En poco tiempo, Valeria la dejó con la cara desfigurada por los golpes. Bajo la lluvia de puñetazos, Vera comenzó a llorar a gritos.
—¡Diego, ayúdame! ¡Me duele mucho!
—¡Diego, me está pegando! ¡Valeria me está pegando!... ¡Buaaa!
Mientras lloraba, Vera gritaba desesperadamente hacia Diego, suplicando por ayuda.
En el pasado, Diego no habría dudado ni un segundo en correr a proteger a Vera con su vida.
Pero ahora, estaba exhausto. Su cuerpo y su mente no daban para más.
Se quedó paralizado en su lugar, con los puños apretados, mirando a esas dos mujeres que habían perdido toda dignidad y se peleaban como locas de la calle. Sintió un cansancio indescriptible en el fondo de su alma.
No sabía en qué momento su vida, que antes era brillante y perfecta, se había convertido en este desastre.
Y menos aún entendía qué pecado había cometido para estar rodeado únicamente de mujeres vulgares y problemáticas.
Observó la actitud violenta, escandalosa y arrogante de Valeria.

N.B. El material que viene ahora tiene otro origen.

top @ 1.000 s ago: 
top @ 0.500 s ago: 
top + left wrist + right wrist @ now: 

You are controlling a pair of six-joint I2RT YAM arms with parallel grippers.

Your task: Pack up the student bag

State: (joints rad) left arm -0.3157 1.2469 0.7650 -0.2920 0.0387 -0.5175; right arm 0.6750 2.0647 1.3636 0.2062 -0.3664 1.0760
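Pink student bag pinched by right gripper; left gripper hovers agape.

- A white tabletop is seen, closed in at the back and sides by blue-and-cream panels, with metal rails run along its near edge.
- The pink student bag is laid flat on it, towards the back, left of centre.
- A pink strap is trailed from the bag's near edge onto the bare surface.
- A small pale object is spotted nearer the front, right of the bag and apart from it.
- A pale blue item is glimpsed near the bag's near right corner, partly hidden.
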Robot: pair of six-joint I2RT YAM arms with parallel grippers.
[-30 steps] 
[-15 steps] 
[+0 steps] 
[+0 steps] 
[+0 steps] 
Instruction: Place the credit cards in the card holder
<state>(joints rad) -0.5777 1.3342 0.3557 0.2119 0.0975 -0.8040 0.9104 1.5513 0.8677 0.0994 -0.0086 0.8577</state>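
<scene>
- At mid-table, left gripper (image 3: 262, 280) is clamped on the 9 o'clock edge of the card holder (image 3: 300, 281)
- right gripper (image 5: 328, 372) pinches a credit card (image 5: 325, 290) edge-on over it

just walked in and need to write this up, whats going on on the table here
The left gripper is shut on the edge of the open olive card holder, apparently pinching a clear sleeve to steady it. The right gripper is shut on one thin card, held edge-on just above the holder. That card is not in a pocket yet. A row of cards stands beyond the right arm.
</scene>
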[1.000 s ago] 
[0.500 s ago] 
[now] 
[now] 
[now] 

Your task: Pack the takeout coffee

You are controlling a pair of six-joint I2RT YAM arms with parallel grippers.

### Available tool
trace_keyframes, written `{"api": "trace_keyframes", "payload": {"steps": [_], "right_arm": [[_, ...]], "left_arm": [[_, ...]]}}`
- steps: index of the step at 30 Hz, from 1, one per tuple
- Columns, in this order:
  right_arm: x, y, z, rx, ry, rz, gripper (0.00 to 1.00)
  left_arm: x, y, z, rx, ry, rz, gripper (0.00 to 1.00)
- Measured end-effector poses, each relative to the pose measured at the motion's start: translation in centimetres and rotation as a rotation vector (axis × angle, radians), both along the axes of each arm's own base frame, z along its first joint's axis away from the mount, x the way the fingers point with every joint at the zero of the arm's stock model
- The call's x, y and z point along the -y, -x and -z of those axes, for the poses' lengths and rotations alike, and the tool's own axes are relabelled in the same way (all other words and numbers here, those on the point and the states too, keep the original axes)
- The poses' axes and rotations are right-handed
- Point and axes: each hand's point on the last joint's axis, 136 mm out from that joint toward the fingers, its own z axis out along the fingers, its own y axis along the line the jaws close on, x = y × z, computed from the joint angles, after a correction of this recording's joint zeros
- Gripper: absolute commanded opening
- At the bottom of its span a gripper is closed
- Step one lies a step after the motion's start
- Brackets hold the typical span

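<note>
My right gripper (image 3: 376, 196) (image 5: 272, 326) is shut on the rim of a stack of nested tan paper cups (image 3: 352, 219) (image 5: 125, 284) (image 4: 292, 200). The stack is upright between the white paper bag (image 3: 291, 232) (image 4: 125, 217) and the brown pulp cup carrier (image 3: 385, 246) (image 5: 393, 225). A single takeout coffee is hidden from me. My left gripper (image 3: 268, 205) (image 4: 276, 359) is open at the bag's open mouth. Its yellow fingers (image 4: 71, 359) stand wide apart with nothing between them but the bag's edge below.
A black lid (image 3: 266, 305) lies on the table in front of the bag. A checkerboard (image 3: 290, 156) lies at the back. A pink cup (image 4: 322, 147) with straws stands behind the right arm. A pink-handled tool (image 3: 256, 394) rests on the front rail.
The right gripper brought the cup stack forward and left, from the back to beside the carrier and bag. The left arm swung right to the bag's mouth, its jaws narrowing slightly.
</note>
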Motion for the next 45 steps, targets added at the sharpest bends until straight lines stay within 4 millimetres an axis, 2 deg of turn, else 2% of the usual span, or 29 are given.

Al pensar que tendría que pasar el resto de su vida atado a una mujer así, sintió un escalofrío recorrerle la espalda.
Luego miró a Vera, que ya ni siquiera sabía dónde estaba de la golpiza y solo lloraba a gritos. De pronto se preguntó qué clase de monstruo era esa chica a la que tanto había protegido en el pasado.
Todo era un caos. Absolutamente todo se había salido de control.
Diego sentía que ahora mismo no era más que un completo perdedor, arrastrado y desfigurado por las mareas de la vida.